For deciding the opt-in mechanism - we've declared the backends as implementation detail so it's non-breaking

However I would still recommend doing minor bump if we implement the opt-in.

workingjubilee commented 2 weeks ago

Yes, I most certainly have an AVX512 CPU that can run the code in question, despite it being a desktop, consumer-oriented CPU, not even a workstation CPU, so I do not think you should disable it entirely, necessarily. :^)

And I am happy to help people run tests if necessary.
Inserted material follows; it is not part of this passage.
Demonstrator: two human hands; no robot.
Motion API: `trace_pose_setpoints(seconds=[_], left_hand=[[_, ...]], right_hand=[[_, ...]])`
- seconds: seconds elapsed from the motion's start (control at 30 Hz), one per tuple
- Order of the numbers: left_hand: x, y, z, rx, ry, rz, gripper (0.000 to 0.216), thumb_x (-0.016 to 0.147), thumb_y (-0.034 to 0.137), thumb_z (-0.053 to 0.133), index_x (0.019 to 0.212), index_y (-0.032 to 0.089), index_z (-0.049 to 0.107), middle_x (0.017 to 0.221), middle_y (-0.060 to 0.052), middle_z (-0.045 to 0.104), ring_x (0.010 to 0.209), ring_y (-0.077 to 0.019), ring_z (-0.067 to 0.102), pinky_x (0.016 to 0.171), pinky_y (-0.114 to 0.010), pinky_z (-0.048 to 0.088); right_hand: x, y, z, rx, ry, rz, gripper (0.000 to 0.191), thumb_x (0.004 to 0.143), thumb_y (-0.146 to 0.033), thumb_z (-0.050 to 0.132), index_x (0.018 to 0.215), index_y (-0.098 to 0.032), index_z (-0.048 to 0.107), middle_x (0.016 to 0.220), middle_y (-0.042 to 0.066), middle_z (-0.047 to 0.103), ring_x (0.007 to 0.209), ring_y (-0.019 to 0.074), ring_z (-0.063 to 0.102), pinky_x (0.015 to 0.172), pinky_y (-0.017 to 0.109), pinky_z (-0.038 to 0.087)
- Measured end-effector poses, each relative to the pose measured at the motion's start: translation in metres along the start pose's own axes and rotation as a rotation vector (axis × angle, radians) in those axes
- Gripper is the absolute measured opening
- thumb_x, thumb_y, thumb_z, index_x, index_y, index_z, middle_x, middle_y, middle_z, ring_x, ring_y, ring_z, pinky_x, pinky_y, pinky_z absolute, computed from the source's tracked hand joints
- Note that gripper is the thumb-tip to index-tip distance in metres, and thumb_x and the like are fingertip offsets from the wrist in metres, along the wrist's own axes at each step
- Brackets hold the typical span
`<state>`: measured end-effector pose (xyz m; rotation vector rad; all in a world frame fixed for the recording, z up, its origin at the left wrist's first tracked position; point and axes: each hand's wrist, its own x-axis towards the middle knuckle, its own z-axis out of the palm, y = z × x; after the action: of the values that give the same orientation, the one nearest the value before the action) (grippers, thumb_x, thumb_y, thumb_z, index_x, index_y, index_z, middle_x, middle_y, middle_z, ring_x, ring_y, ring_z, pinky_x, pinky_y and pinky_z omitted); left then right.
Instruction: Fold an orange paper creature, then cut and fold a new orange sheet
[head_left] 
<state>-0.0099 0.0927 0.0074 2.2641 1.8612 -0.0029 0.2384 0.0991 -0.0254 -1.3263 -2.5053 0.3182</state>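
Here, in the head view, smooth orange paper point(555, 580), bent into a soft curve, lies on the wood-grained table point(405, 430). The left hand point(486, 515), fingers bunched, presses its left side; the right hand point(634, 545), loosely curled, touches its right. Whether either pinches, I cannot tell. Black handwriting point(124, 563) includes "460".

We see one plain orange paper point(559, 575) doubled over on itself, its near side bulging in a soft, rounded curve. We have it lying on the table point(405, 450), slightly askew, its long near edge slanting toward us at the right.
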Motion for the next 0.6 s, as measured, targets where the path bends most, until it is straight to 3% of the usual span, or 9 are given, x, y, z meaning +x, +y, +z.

The main thing is that upcoming Intel CPUs will implement what Intel is calling "AVX10", which is specified here: https://cdrdv2-public.intel.com/784267/355989-intel-avx10-spec.pdf

Essentially, it allows new instruction patterns to be used while not requiring the full 512-bit zmm registers, but rather independently specifying that. This is especially useful to code which has exceptionally specialized instructions for accelerating it beyond just things like basic arithmetic ops, where widening the ops means computing faster. So, cryptography instructions.

Thus, we need to figure out some way of allowing people to say "I want to use this AVX{version} intrinsic, but I only need {M} bits" (or "no, I need the full {N} bits") which basically means we have to mess up something for someone somewhere.

pinkforest commented 2 weeks ago

How can we CI it? The original idea was that github used to have AVX512 capable runners at reasonable ratio and the nightly job tested it out. But now that GitHub has way less AVX512 capable runners testing it in CI has become impossible. Qemu has support but I don't know if it can be relied to a level to provide it as "Tier1 backend" or "Tier2" :thinking:

tgross35 commented 2 weeks ago

I believe in stdarch we use the Intel SDE (wow that website has terrible scrolling), not sure how easy that is to get off the ground. @sayantn may know more.

pinkforest commented 2 weeks ago

PR's up:

sayantn commented 2 weeks ago

We are actually kind of stuck with SDE being our only option - qemu-user doesn't support AVX512, qemu-system does, but needs KVM support, which we don't have in the runners. SDE has some bugs too, when we tested with stdarch, v9.38 was quite buggy on linux (but surprisingly, the windows version was fine), so just be a little careful.